The realities behind the Hakan Atilla case
Mehmet Hakan Atilla, a former executive of state-owned Halkbank, is welcomed by Treasury and Finance Minister Berat Albayrak upon his arrival after a 28-month period incarcerated in a U.S. prison, at Istanbul Airport, July 24, 2019.


Mehmet Hakan Atilla, the former deputy director-general at the Turkish state lender Halkbank who was tried by the U.S. District Court for the Southern District of New York over the Reza Zarrab case and jailed for 28 months, returned to Turkey a couple of days ago.

The case cannot be addressed independently of the Russian S-400 defense missile system, the F-35 Joint Strike Fighter crisis we have been experiencing recently, the overt support for terrorism east of the Euphrates or the desire to exclude Turkey in the Mediterranean. This, however, was the first step of all this.

And this conspiracy has a dirty history dating back almost a decade.

In fact, what happened later surpasses any so-called conspiracy theories. Anything that happened was related to each other. The Gülenist Terror Group (FETÖ) played the lead role in the process, from the Feb. 7, 2012 coup against the National Intelligence Organization (MIT) to the judicial coup of Dec. 17 and Dec. 25, 2013.

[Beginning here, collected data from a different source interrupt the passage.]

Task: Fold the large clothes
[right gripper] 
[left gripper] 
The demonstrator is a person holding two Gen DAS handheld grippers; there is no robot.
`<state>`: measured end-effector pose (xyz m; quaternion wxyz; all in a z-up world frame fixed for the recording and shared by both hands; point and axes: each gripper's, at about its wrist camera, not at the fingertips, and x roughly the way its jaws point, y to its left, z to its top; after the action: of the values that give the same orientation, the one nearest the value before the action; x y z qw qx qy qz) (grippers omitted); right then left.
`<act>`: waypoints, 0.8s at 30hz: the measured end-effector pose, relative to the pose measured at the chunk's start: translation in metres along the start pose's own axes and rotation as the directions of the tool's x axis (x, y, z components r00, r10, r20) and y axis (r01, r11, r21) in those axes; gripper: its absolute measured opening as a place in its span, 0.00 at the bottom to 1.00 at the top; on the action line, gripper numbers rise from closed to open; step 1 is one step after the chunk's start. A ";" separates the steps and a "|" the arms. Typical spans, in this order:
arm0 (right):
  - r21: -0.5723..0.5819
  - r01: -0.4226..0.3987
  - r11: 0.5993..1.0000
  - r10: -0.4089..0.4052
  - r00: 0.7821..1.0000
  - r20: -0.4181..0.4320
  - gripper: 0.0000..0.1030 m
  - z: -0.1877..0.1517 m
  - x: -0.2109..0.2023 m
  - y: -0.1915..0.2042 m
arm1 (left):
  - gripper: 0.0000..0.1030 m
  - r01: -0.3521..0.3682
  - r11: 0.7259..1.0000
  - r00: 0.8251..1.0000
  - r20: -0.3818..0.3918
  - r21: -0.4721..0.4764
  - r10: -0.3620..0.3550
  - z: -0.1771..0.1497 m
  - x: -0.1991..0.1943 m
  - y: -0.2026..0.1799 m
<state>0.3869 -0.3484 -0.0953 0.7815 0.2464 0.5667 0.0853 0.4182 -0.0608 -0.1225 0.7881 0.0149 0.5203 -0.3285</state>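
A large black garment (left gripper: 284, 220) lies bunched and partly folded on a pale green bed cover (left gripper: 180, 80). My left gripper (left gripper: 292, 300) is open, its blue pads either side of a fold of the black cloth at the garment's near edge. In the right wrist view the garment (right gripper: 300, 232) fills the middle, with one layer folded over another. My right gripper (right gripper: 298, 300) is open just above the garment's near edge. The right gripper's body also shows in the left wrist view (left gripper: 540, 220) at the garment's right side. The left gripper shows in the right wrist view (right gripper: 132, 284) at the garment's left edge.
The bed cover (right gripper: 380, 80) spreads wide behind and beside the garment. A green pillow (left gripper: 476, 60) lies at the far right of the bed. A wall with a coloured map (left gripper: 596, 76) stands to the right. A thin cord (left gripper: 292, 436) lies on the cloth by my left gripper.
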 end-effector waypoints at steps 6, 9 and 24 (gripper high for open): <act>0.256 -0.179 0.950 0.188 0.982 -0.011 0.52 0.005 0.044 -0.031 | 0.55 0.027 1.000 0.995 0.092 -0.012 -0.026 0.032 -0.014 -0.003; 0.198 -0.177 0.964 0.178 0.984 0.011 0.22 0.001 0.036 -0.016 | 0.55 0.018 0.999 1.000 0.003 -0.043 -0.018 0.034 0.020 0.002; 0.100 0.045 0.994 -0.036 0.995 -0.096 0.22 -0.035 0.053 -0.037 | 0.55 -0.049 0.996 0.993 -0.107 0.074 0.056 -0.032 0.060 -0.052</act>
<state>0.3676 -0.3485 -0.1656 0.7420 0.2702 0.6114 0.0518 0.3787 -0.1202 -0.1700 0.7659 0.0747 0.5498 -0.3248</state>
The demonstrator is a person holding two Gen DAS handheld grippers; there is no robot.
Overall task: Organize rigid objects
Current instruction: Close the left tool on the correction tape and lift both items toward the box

In this process, U.S. players were relentless. While American media accused Turkey of an axis shift, David Cohen, undersecretary of the Office of Terrorism and Financial Intelligence, and others came to Turkey in person and overtly threatened the country. In fact, the Israeli lobby, the American Israel Public Affairs Committee (AIPAC), launched a campaign against Turkey, while 47 lawmakers sought sanctions against Halkbank for brokering trade with Iran.

The same thing also happened in Brazil at the time. A great campaign was waged there as well and eventually left-wing President Dilma Rousseff was impeached and removed from office by the senate for "violating the budget law."

In short, they succeeded in Brazil, but failed in Turkey. As a result of that deep frustration and desperation, they resorted to the Reza Zarrab conspiracy.

Mehmet Hakan Atilla, the former deputy director-general at Halkbank, was jailed for 28 months because of this global conspiracy.

It has been a long time and all of this could have been forgotten. Some opposition parties, particularly the main opposition Republican People's Party (CHP), watched the case in the hope of a deep economic crisis in Turkey. Some even went as far as to say "it happened since there was no law in Turkey." They went with files but returned in frustration when it turned out to be a conspiracy. They returned because the story was completely different, the target was Ankara, and a force within the U.S. was squaring accounts with Turkey.

President Recep Tayyip Erdoğan, serving as prime minister at the time, explained this showdown in the most striking way in those days: "It is a really, really interesting subject. It is not currently possible to interpret this in a legal sense. Frankly speaking, I consider this step against our former economy minister to be a step against the state of the Republic of Turkey because they have not been able to put forward a claim against him here."

Now Atilla has returned to Turkey. Everyone knows that the U.S. violated the law, and judged and imprisoned him based on the fabricated documents of a FETÖ-member working in the police force. Even the CHP, which used its illegal documents to draw political conclusions from that case and sent teams to the U.S. in a rush, knows this. So, what will they say now?